Dataset content:

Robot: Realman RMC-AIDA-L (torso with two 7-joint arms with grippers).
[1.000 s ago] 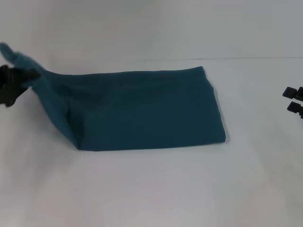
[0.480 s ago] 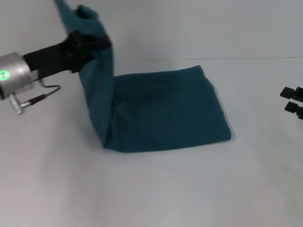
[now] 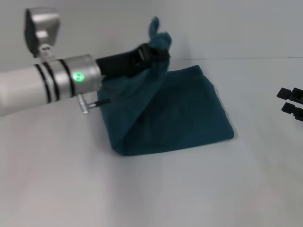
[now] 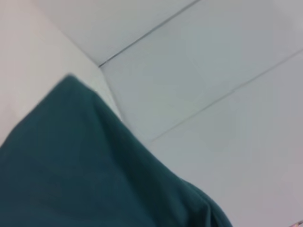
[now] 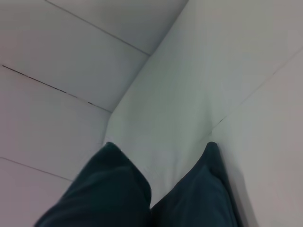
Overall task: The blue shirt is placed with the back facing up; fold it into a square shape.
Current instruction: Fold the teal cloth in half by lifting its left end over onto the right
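Teal cloth of the blue shirt (image 3: 175, 116) lies on the white surface (image 3: 156, 189), its left end pinched aloft by the left end effector (image 3: 154, 54), flat remainder stretching rightward; the right end effector (image 3: 292, 103) idles far right, spread.

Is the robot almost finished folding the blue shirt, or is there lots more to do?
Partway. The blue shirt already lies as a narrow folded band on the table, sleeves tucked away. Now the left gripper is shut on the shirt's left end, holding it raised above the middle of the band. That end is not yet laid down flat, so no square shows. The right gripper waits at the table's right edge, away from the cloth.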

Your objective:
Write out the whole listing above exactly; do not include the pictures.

Task result:
Robot: Realman RMC-AIDA-L (torso with two 7-joint arms with grippers).
[1.000 s ago] 
[0.480 s ago] 
[now] 
[now] 
[now] 
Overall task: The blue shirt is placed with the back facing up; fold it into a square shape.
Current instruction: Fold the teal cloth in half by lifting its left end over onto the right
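Teal cloth of the blue shirt (image 3: 175, 116) lies on the white surface (image 3: 156, 189), its left end pinched aloft by the left end effector (image 3: 154, 54), flat remainder stretching rightward; the right end effector (image 3: 292, 103) idles far right, spread.

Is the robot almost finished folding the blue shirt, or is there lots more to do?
Partway. The blue shirt already lies as a narrow folded band on the table, sleeves tucked away. Now the left gripper is shut on the shirt's left end, holding it raised above the middle of the band. That end is not yet laid down flat, so no square shows. The right gripper waits at the table's right edge, away from the cloth.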

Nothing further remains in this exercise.